Citações Web of Science: 4
Resumo

BACKGROUND: OSA and short sleep duration (SSD) are frequently associated with daytime symptoms and cardiometabolic deregulation. However, the vast majority of studies addressing OSA have not evaluated SSD, and vice versa. Our aim was to evaluate the association of OSA, SSD, and their interactions with sleepiness and cardiometabolic risk factors in a large cohort of adults. METHODS: Consecutive subjects from the Brazilian Longitudinal Study of Adult Health (ELSA-Brasil) participated in clinical evaluations, sleep questionnaires, home sleep monitoring, and actigraphy.
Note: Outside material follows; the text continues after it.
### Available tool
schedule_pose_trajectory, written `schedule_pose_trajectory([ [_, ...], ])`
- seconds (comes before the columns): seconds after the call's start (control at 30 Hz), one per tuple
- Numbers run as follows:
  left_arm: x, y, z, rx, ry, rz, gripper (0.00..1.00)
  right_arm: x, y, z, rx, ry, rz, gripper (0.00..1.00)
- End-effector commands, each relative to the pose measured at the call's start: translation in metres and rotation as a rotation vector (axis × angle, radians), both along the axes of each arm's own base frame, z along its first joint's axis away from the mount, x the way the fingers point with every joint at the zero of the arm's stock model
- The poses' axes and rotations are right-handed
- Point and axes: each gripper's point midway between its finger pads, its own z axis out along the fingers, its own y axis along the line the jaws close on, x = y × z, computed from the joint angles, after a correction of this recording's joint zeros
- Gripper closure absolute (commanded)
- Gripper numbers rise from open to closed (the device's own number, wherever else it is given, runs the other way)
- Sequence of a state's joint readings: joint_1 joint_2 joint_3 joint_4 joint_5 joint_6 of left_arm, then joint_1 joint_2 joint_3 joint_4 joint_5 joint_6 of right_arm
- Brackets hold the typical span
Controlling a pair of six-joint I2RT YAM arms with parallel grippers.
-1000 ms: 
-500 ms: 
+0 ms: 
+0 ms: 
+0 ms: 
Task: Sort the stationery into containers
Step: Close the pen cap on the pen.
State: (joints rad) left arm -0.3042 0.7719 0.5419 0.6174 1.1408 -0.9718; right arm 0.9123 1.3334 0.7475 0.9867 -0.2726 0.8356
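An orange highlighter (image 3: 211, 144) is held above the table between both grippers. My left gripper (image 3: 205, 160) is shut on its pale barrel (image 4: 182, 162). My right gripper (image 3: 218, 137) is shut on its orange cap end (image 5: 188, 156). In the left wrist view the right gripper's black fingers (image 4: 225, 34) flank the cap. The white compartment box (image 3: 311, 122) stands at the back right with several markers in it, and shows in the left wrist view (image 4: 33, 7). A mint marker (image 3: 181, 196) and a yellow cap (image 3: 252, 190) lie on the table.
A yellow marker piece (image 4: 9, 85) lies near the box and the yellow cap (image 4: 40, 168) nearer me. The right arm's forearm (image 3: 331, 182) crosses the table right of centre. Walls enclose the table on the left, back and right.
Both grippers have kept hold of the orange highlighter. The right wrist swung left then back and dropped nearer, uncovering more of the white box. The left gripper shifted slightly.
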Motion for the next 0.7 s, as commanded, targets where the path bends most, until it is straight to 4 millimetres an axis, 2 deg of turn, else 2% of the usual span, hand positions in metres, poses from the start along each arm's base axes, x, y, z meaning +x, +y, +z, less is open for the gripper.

OSA was defined as an apnea-hypopnea index >= 15 events/hour. SSD was defined by a mean sleep duration < 6 h. RESULTS: Data from 2,064 participants were used in the final analysis (42.8% male; mean age, 49 +/- 8 years). The overall frequency of OSA and SSD were 32.9% and 27.2%, respectively. Following an adjustment for multiple confounding factors, excessive daytime sleepiness was independently associated with SSD (OR, 1.448; 95% CI, 1.172-1.790) but not with OSA (OR, 1.107; 95% CI, 0.888-1.380). The SSD interaction with OSA was not significant. Prevalent obesity (OR, 3.894; 95% CI, 3.077-4.928), hypertension (OR, 1.314; 95% CI, 1.035-1.667), and dyslipidemia (OR, 1.251; 95% CI, 1.006-1.555) were independently associated with OSA but not with SSD. Similarly, the interactions of OSA with SSD were not significant. An additional analysis using < 5 h for SSD or continuous sleep duration did not change the lack of association with the cardiometabolic risk factors. CONCLUSIONS: Objective SSD but not OSA was independently associated with daytime sleepiness. By contrast, OSA, but not SSD, was independently associated with obesity, hypertension, and dyslipidemia. (AU)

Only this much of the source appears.